Ну а сброд – конечно, не народ…
Впрочем, утешенье лишь на час:
зря я обольщался в смысле масс.
Что-то слишком много сброда -
не видать за ним народа…
И у нас в подъезде свет погас.
Булат Окуджава 1992
Как-то я написал стихи, посвященные Булату Окуджаве. Стихи иронические. Я вдруг страшно стал сомневаться, можно ли это стихотворение вообще каким-то образом печатать и себя очень глупо повел. И решил получить как бы благословение Окуджавы на публикацию этого стихотворения.
Я позвонил своей приятельнице Веронике Долиной, прочел этот стишок и говорю: „Вот, Вероника, хочу у Булата Шалвовича спросить соизволения на публикацию“. Она говорит: „Ты, по-моему, вообще перетанчиваешь, потому что ничего в нем, строго говоря, такого нету обидного“. Я спросил у нее телефон Окуджавы, она говорит: „Ну, звонить тебе, наверное, не стоит, потому что он может оказаться не в настроении, а ты человек впечатлительный, тебя это как-то травмирует, но если тебе так уж неймется – напиши ему письмо, хотя, я повторяю, ничего тут не вижу особенного“.
Я написал письмо, составленное в довольно высокопарных выражениях. Потом позвонил еще одному своему приятелю, большому знатоку бонтона – Александру Кабакову. Он мне сделал пару правок – ну, условно говоря, заменил „Ваше превосходительство“ на „Милостивый государь“. Я это откорректировал, подписал и решил послать вместе со стихотвореньем.
Проходит какое-то время.

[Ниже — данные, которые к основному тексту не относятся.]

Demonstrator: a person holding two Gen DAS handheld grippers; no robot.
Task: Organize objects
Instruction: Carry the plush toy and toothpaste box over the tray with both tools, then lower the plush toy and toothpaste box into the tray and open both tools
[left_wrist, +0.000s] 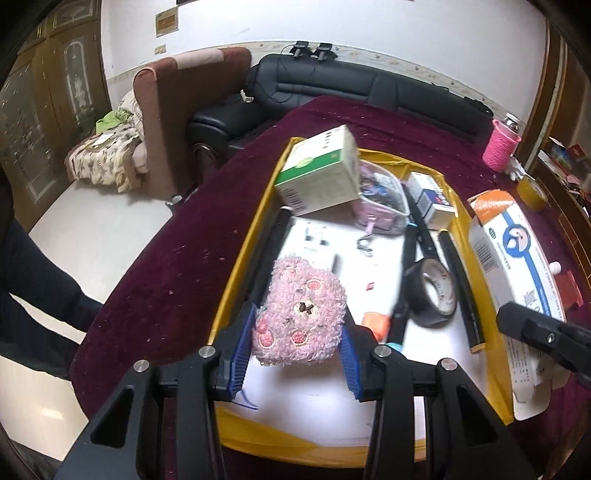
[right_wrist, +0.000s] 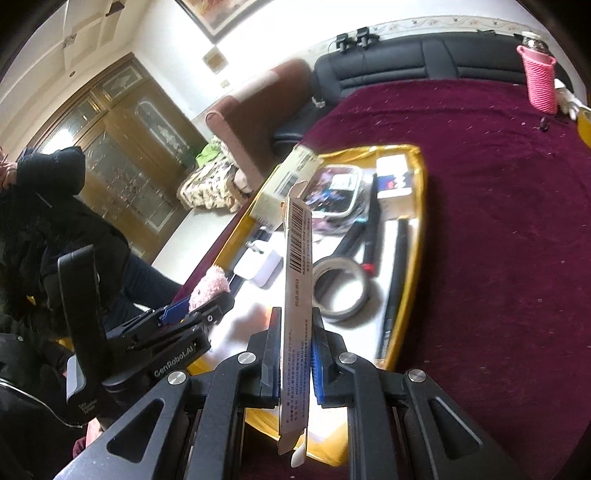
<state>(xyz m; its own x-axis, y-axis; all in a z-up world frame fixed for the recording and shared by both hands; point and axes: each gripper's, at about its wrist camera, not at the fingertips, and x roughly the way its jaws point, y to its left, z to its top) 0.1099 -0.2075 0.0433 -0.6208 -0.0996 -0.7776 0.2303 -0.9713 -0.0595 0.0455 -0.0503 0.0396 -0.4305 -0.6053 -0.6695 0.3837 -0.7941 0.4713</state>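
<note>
We are tidying things into a yellow tray (left_wrist: 236, 280) that sits on a dark red cloth (left_wrist: 166, 258). We think the job is partly done. A lot is in the tray already: a green box (left_wrist: 317, 173), a clear pouch (left_wrist: 384, 199), a small blue box (left_wrist: 432, 199), some black pens (left_wrist: 461, 280), a roll of tape (left_wrist: 432, 291) and a white charger (left_wrist: 317, 247). They lie in a loose pile, not in neat rows. We still have two things in our grippers to put down. A pink bottle (left_wrist: 502, 147) and a yellow roll (left_wrist: 532, 192) are still out on the cloth, far from the tray. We cannot tell if they belong in the tray too.

Our left gripper (left_wrist: 299, 350) is partly closed. Its blue pads (left_wrist: 240, 354) press on both sides of a pink fluffy toy (left_wrist: 299, 317). The toy is held above the near end of the tray, over its white floor. It is not set down yet.

Our right gripper (right_wrist: 293, 354) is almost fully closed. It pinches a thin flat box (right_wrist: 295, 295) by its long sides. The box stands on edge and pokes out past the fingers, over the near part of the tray. In the left view the same box (left_wrist: 509, 258) sits at the right rim of the tray. It is not in the tray yet.
</note>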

А у меня на письменном столе довольно быстро культурные слои такие образуются – это зрелище не для слабых, мой письменный стол, – там все вот так набросано… Спустя какое-то время, дней через десять, наверное, я увидел, что оригинал, уже правленый – то есть правильный „канонический“ текст – у меня остался на столе. И тут я понял, что, видимо, послал перечерканный с исправлениями. Не очень-то мне было понятно, послал я ему собственно стихотворение или нет. Я понял, что начинаю погружаться в какую-то совершенно идиотскую ситуацию, как муха в банку с вареньем. Из-за своей мнительности я обрастаю совершенно ненужными какими-то подробностями.

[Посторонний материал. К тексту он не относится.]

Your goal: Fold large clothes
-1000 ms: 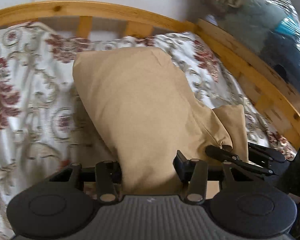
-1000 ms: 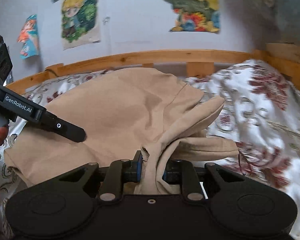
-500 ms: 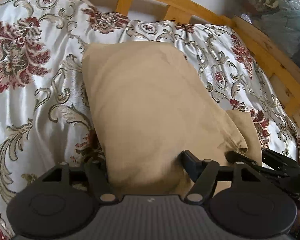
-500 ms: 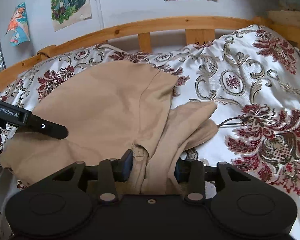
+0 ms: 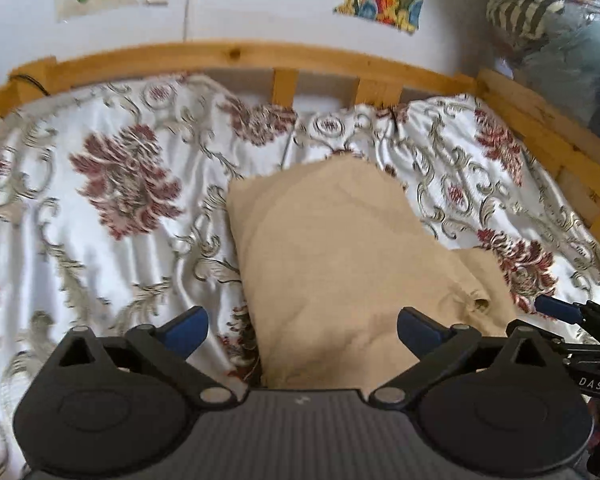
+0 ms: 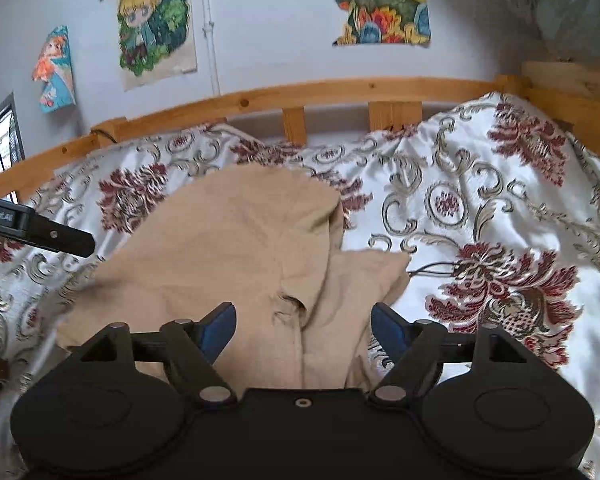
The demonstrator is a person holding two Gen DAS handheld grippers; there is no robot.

Я стал ему судорожно звонить по телефону, чтобы как бы отозвать письмо.
Он не подходил к телефону. Я звонил ему на Безбожный, а он, наверное, был в Переделкине. Я начинаю дергаться.

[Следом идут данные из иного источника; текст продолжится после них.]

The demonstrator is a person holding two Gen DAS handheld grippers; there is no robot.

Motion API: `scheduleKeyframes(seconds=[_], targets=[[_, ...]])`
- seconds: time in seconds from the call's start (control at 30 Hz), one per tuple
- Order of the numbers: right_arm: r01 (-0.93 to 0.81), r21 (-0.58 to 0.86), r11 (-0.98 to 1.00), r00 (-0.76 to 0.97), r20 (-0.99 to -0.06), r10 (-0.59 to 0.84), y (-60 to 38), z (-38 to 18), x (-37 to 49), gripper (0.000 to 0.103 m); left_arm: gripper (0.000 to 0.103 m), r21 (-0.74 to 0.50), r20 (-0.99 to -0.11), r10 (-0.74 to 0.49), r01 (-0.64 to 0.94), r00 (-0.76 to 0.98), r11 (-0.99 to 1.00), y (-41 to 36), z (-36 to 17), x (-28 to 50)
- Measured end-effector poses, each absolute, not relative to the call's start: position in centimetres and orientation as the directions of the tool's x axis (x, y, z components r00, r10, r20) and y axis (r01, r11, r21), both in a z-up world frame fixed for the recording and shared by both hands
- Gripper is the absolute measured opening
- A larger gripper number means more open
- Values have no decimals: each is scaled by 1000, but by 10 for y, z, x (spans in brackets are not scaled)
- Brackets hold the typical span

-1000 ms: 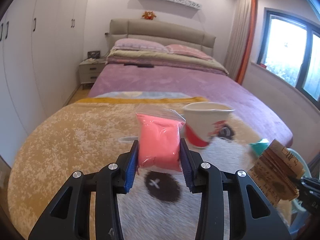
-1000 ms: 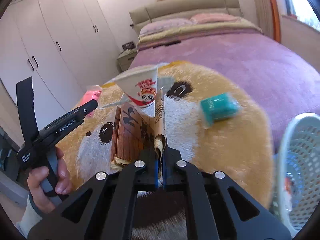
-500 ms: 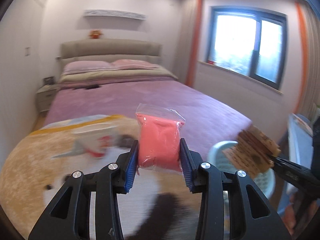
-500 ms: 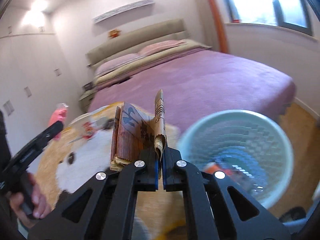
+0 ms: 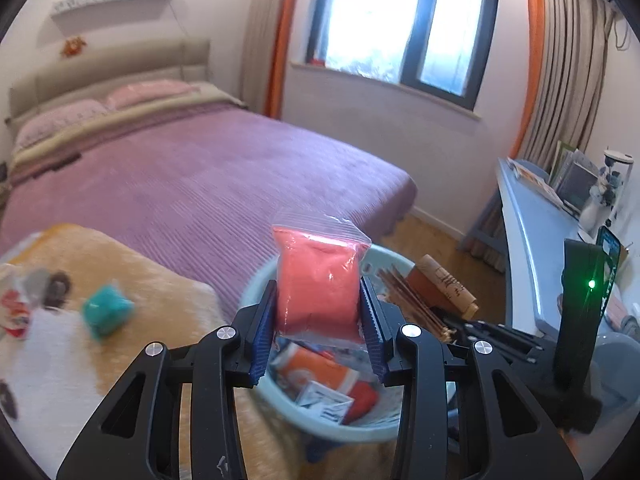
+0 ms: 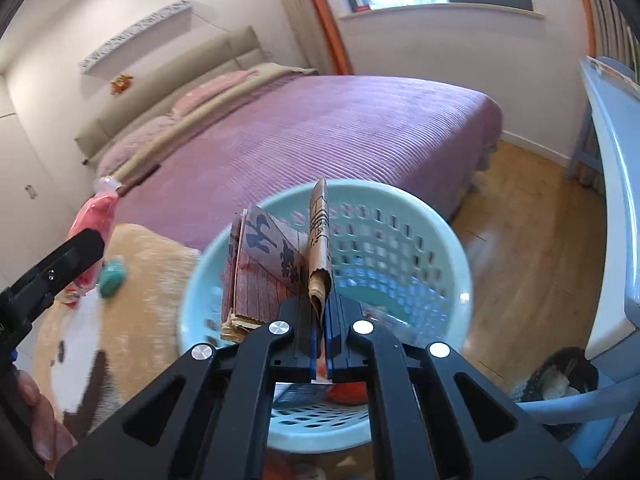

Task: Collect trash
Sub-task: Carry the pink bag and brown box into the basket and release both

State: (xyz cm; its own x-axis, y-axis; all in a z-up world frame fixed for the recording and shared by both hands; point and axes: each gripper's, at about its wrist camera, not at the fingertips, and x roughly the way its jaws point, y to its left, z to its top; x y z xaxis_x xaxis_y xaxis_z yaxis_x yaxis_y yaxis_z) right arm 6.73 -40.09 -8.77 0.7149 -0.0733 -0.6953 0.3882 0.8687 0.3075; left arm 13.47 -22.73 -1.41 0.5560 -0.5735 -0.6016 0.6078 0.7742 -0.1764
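Note:
My left gripper (image 5: 319, 312) is shut on a pink plastic pouch (image 5: 320, 288) and holds it above the near rim of a pale blue perforated basket (image 5: 256, 280). The basket holds an orange packet (image 5: 316, 368) and a white carton (image 5: 324, 400). My right gripper (image 6: 319, 320) is shut on a crumpled brown paper bag (image 6: 272, 276) and holds it over the basket (image 6: 420, 220). The bag also shows in the left wrist view (image 5: 436, 288). A teal wad (image 5: 106, 312) and a paper cup (image 5: 12, 312) lie on the panda blanket (image 5: 152, 288).
A purple bed (image 5: 192, 184) stretches behind the basket. A light blue desk (image 5: 532, 232) with books stands at the right over wooden floor (image 6: 532, 240). A dark bin (image 6: 560, 384) sits under the desk. The window wall is beyond.
Both grippers have swung right from the blanket toward the basket, each still carrying its item. The basket now lies directly under the pouch and the paper bag.

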Motion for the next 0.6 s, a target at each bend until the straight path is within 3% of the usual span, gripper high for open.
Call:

Какое-то безумие совершенное, высосанная из пальца история.
Потом все это как-то подзабылось – другие дела…
Месяца два спустя я встречаю Окуджаву в ЦДЛ и начинаю ему эту историю рассказывать. Он отнесся ко мне сочувственно – как к сумасшедшему – и так мягко все выслушал. Потом говорит: „Ну, а само-то стихотворение, о чем речь там, вы не могли бы его прочесть?“. Это все происходит в ЦДЛ, в гардеробе. Я себя чувствую полным идиотом – мне еще только не хватает встать на стул и ему это стихотворение прочесть, как мальчику на елке. Тем не менее я это стихотворение читаю.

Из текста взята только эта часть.